I would like to end this essay with the same quote I used at the beginning and repeat Horst Gerson’s statement that ‘engravings and drawings [...] were disseminated around the world in their thousands’. He goes on to say that it were ‘not only the good and valuable things like the etchings by Rembrandt, but also the cheaper reproductions of painting’.3 – ‘And’, one wants to add, ‘the countless small format landscape prints’. What I wanted to show is how the type or genre of the Small Landscapes with its close rural views and precise geographical locations was promulgated in southern Germany in the late 17th century. Many of the landscape prints discussed here are admittedly only minor works of art. They are, moreover, priced less than, say, unique objects like paintings, and since many copies of the same print exist, several collectors can own the same print, therefore making each print less valuable. What is so fascinating about the topic, is that here we see a phenomenon that takes place in the early days of the now long-established market for art and art-related publishing whose laws of supply and demand were most of the time completely separate from the academic discourse on art. Putting the focus on the role of publishers in shaping the canon is, however, a discussion that will have to wait for another time.
Notes
1 Regiunculae, et villae | aliquot ducatus bra | bantiae, à P. Breugelio | delineatae, et in picto | rum gratiam, à Nico | lao Ioannis piscatore | excusae, & in lucem edi | tae. Amstelodami (Some small residences and villas of the Duchy of Brabant, designed by Pieter Bruegel, and for the sake of painters engraved and published by Claes Jansz. Visscher in Amsterdam).

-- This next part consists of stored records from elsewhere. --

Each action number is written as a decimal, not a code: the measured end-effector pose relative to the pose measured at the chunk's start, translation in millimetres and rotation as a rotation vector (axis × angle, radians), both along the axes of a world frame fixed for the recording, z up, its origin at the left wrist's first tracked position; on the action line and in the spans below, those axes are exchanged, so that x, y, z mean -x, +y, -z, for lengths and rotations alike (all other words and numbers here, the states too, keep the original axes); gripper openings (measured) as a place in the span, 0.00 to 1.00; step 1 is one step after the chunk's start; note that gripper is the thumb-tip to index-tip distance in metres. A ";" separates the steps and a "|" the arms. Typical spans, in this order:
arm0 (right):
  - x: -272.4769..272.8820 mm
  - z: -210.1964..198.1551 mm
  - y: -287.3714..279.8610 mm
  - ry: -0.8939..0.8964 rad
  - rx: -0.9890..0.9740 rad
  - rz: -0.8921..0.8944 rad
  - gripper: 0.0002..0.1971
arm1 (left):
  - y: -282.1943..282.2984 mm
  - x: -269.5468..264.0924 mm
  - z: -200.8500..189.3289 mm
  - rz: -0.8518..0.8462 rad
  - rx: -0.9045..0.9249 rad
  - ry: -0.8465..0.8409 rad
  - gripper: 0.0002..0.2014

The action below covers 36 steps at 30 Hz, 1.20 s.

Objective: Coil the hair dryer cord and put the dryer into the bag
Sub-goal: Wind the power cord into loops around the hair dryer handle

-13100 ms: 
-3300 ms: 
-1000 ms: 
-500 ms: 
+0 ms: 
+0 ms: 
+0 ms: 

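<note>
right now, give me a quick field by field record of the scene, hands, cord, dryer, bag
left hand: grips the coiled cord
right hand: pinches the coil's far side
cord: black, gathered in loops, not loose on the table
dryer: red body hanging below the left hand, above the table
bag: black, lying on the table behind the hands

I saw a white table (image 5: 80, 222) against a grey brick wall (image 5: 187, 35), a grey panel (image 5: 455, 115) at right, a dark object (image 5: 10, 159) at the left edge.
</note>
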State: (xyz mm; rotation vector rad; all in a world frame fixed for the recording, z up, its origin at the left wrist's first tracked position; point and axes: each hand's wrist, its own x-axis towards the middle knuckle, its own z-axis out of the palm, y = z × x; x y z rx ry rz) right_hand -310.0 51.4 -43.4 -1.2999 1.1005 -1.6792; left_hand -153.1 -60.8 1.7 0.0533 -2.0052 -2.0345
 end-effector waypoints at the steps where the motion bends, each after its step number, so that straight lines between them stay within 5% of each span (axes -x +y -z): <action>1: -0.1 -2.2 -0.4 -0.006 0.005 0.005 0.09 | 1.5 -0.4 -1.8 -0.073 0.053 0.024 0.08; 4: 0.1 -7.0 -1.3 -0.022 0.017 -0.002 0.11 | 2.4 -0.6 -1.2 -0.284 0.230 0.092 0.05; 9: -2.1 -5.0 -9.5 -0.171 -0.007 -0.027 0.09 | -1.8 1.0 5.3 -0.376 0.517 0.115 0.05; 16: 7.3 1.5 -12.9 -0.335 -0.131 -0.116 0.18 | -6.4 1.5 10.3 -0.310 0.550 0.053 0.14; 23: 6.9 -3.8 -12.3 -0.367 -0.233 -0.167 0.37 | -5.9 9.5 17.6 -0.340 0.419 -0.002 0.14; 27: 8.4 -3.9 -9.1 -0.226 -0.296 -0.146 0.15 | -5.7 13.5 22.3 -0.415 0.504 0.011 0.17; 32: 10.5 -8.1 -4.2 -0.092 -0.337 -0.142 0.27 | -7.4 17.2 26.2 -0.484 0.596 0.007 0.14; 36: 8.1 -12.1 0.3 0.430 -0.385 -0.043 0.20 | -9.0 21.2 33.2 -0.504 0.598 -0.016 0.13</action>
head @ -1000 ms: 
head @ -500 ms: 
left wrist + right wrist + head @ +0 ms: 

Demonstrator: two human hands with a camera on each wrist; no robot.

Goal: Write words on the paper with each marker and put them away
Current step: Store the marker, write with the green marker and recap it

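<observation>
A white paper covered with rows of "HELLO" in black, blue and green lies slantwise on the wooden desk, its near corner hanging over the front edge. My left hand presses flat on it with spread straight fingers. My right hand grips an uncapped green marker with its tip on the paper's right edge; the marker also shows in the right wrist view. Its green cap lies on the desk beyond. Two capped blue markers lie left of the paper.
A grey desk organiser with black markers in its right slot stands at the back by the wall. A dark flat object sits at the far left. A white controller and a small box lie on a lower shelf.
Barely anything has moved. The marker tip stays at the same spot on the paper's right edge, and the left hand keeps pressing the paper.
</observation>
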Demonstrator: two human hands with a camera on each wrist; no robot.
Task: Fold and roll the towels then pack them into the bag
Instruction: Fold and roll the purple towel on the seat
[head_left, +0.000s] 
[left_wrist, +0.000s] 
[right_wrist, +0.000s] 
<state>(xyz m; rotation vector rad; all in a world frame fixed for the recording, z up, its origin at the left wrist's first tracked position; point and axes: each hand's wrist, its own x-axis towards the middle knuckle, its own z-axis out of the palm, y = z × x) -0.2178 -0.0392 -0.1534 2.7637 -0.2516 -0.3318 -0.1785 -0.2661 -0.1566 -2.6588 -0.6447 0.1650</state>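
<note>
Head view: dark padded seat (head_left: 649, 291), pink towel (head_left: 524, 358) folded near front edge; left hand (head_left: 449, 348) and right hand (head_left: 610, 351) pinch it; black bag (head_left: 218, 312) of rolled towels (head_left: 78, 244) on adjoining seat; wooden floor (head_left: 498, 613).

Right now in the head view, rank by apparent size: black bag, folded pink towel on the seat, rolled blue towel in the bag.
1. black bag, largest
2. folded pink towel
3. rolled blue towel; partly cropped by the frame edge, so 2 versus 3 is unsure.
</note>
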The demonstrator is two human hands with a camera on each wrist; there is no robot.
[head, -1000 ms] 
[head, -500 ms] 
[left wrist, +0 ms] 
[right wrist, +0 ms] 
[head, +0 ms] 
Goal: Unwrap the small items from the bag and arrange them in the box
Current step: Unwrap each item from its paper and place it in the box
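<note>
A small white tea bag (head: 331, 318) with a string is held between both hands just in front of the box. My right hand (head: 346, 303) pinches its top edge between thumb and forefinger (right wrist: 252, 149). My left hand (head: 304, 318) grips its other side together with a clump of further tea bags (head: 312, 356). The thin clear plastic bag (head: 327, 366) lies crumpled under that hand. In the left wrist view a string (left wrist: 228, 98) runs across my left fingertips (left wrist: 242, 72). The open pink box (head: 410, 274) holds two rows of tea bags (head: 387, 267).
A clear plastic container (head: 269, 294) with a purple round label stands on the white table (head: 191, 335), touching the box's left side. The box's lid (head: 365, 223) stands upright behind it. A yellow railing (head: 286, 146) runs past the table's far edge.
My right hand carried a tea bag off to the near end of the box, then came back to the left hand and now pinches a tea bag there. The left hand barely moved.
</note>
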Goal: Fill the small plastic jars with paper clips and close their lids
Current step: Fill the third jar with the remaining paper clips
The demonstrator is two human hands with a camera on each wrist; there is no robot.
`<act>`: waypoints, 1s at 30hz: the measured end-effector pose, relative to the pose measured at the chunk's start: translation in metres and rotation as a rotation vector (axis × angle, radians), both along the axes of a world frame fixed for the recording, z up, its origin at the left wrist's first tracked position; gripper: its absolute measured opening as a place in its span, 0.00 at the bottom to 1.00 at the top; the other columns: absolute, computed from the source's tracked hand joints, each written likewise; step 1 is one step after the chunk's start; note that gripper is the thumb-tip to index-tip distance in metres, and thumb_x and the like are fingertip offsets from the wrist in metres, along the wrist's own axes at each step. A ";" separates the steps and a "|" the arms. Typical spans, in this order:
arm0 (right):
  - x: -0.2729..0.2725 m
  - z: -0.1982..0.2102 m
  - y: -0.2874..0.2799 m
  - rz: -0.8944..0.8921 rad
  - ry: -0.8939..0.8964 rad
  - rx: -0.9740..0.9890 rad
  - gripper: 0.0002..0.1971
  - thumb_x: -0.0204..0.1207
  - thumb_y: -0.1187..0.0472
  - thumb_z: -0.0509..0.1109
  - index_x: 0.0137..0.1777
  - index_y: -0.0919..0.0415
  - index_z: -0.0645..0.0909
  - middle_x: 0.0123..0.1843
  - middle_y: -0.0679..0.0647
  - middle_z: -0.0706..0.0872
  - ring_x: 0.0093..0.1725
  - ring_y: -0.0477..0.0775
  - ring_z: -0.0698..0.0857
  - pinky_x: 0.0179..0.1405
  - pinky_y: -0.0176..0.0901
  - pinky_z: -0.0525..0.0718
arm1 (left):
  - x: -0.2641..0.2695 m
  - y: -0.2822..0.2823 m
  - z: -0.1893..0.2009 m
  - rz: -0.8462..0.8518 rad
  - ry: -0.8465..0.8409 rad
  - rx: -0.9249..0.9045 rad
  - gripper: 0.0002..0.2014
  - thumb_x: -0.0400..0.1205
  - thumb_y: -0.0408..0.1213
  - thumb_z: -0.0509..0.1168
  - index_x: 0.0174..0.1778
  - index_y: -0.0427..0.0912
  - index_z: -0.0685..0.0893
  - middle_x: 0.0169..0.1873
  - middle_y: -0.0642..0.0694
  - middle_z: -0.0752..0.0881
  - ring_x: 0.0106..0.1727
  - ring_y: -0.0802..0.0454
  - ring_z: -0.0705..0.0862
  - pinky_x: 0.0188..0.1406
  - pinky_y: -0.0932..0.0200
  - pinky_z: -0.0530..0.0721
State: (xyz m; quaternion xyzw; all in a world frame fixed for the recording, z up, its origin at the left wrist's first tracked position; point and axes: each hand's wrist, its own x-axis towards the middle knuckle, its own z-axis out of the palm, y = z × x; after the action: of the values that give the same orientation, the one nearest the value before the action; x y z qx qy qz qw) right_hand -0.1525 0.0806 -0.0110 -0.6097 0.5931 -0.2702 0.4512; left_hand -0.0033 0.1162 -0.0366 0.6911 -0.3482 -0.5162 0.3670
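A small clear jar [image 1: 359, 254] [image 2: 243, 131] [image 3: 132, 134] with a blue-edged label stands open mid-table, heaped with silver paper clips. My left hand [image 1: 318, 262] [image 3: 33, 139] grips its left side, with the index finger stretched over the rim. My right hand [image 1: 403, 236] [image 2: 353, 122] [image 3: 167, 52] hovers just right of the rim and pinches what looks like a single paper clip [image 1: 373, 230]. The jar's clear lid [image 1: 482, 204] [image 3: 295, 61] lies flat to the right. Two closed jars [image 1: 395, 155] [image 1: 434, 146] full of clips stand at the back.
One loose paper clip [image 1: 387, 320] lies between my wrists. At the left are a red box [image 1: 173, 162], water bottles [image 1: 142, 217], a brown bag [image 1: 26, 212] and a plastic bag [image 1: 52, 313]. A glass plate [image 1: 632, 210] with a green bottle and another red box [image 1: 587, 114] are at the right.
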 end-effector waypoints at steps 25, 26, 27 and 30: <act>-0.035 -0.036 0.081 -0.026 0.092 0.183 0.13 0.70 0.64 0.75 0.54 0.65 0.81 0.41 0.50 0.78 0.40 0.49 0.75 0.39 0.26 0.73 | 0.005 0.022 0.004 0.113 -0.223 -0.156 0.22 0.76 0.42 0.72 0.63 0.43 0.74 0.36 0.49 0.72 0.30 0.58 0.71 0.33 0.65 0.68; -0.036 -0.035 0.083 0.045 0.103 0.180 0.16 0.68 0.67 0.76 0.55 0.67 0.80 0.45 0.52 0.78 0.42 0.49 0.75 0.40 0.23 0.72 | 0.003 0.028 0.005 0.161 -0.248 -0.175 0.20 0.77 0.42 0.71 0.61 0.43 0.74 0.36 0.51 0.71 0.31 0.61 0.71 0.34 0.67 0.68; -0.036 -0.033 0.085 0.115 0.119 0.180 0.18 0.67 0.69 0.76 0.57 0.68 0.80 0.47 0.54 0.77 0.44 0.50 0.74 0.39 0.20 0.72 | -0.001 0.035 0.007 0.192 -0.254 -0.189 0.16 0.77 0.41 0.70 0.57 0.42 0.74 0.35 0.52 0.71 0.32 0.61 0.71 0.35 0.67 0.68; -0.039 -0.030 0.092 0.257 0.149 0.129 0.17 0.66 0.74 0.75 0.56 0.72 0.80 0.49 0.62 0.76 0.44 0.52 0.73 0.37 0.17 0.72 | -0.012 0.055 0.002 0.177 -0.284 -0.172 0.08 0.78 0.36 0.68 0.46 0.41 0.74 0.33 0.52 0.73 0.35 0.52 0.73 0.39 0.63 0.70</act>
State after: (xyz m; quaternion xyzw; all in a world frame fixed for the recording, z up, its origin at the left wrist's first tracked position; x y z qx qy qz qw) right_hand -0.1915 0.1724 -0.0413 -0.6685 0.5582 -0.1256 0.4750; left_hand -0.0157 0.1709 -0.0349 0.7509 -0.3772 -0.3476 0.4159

2 Van Mander 1604, fol. 223v: ‘In zijn reysen heeft hy veel ghesichten nae t’ leven gheconterfeyt, soo datter gheseyt wort, dat hy in d’ Alpes wesende, al die berghen en rotsen had in gheswolghen, en t’ huys ghecomen op doecken en Penneelen uytghespogen hadde, soo eyghentlijck con hy te desen en ander deelen de Natuere nae volghen’ (http://www.dbnl.org/tekst/mand001schi01_01/mand001schi01_01_0221.php).
3 Gerson 1942/1983, p. 4: ‘Nicht etwa nur die guten und kostbaren Sachen wie die Radierungen von Rembrandt, sondern auch die billigeren Reproduktionen von Gemälden’.